My family is a 28% owners of shares in a real estate limited partnership that is now an LLC. Can some of our partners bind the LLC in a home equity loan without our consent if the underlying partnership agreement requires unanimity on all partnership decisions?
If the entity you own 28% of was a limited partnership and converted to an LLC (limited liability company) you should have had the LLC attorney update the documents from the old partnership documents to agreements designed for an LLC called an operating agreement. If you have an perating agreement then you need to review it to determine what the management/approval structure is. If it is a manager managed LLC (i.e., persons are esignated as authority to manage the LLC) the in fact some of the "partners" might be able to authorize a transaction if they are managers (but in an LLC the owners are called "members" not "partners"). If the LLC is not manager managed, then it would be governed (managed) by the members as owners. In that case the percentage of members that would be required to approve the particular action you question might be specified in the operating agreement (that is the governing document for an LLC analogous to a shareholders agreement for a corporation). Depending on the terms of the operating agreement a percentage (not all) of the members may be authorized to approve a particular action.
Starting with the operating agreement is your first step because most state LLC statutes (laws) are written in a manner that is referred to as a "default" law.....if the operating agreement is silent, then state law applies. Thus, for many issues, perhaps the one you question, the terms (provisions; language) of the operating agreement will be controlling (governing) if it addresses the issue, regardless of state law.
If the operating agreement does not address the issue you raise, then state law may fill in the gaps and govern. In such cases you would have to review the state law governing the LLC (the operating agreement may designate a state law as governing). In some instances the state law provision that applies may be mandatory, and not only as a default in case the operating agreement is silent. So you really need to review state law to confirm.

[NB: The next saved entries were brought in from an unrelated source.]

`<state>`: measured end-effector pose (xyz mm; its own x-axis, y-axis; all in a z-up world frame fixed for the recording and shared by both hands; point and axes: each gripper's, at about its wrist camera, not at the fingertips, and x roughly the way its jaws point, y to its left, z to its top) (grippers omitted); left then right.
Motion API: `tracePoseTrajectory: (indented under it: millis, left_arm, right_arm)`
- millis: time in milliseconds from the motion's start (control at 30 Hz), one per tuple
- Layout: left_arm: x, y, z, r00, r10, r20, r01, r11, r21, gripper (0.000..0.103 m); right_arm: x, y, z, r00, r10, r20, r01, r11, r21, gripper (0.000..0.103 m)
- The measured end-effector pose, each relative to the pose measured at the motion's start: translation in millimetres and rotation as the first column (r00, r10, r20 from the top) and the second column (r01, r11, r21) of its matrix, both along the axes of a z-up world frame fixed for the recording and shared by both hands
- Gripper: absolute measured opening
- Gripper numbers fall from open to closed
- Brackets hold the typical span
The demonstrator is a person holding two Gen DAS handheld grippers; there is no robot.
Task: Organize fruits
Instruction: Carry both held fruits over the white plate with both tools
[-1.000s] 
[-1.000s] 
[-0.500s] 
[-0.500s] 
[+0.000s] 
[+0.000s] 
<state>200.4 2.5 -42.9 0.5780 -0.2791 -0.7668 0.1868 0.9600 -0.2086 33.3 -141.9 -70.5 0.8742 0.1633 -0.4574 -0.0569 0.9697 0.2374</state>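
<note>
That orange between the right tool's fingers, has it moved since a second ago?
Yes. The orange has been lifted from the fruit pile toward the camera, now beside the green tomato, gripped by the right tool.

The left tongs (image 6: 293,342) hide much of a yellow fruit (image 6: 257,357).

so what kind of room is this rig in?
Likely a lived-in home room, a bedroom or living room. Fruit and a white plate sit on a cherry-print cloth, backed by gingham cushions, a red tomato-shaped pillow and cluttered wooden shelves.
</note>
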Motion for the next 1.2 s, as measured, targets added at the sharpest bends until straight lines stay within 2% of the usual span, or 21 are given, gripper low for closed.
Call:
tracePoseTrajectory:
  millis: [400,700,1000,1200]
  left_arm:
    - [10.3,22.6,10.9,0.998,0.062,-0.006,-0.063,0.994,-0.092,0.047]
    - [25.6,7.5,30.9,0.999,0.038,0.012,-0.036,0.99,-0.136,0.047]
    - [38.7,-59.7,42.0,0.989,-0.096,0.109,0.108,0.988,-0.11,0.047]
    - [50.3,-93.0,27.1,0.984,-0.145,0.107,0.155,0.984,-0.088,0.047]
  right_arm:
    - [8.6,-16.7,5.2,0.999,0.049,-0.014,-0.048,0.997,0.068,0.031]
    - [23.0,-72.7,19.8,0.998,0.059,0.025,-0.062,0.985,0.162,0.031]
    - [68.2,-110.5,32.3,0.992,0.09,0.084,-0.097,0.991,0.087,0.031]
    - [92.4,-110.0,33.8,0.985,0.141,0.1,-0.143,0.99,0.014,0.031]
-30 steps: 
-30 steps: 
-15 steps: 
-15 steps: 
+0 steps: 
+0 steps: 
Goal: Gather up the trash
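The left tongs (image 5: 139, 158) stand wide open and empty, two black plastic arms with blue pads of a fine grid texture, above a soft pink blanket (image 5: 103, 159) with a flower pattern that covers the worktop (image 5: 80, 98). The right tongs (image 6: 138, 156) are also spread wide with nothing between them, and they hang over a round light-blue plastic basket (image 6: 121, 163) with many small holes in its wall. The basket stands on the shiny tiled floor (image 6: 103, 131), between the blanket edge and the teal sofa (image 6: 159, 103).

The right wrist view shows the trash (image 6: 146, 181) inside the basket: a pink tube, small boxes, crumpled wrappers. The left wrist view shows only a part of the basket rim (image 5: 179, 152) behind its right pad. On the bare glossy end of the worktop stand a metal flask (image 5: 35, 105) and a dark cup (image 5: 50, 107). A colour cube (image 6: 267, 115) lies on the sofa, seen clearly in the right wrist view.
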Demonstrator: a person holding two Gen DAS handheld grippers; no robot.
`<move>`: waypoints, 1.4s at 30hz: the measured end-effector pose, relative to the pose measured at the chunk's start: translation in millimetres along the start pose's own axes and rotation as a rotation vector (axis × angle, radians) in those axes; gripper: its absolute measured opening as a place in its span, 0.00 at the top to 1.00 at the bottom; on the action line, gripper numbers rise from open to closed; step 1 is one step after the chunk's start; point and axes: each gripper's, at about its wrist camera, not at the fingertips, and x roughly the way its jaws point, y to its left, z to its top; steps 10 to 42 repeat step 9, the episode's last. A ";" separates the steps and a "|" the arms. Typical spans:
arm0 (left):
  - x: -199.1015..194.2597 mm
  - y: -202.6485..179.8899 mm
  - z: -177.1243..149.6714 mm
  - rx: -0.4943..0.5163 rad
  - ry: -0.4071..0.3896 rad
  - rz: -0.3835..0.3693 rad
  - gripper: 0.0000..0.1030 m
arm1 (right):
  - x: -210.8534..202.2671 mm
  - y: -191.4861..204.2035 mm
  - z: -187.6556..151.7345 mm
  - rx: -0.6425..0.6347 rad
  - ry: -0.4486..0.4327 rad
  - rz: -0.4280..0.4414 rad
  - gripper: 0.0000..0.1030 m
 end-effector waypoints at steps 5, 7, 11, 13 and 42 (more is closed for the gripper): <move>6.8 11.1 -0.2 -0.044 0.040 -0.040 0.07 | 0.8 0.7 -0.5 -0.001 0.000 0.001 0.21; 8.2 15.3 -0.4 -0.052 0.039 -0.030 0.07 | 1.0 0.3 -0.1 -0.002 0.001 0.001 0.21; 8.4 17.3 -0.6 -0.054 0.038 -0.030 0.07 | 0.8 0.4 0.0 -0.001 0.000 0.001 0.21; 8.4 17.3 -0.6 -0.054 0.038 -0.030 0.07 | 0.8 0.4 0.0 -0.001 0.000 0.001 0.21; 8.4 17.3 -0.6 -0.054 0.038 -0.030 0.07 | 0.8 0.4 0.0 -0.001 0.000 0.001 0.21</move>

Has the home equity line been properly documented, secured and handled?
So now you've reviewed the operating agreement and state law (and hopefully enlisted a corporate or business attorney in the appropriate state), there still may be another legal concern. How can an LLC make a home equity loan? Is that an appropriate investment? Was it for a member of the LLC or a relative? This type of transaction, if for a related party, may be inappropriate for the LLC to engage in regardless of the general governance and control provisions in the operating agreement or state law. Further if it is a loan to a related party it could raise a myriad of tax issues. Is the interest rate sufficient? Is it documented? And so on.
There are a number of issues and layers of issues to address to resolve your question. Given the complexity you'd be best off securing legal counsel.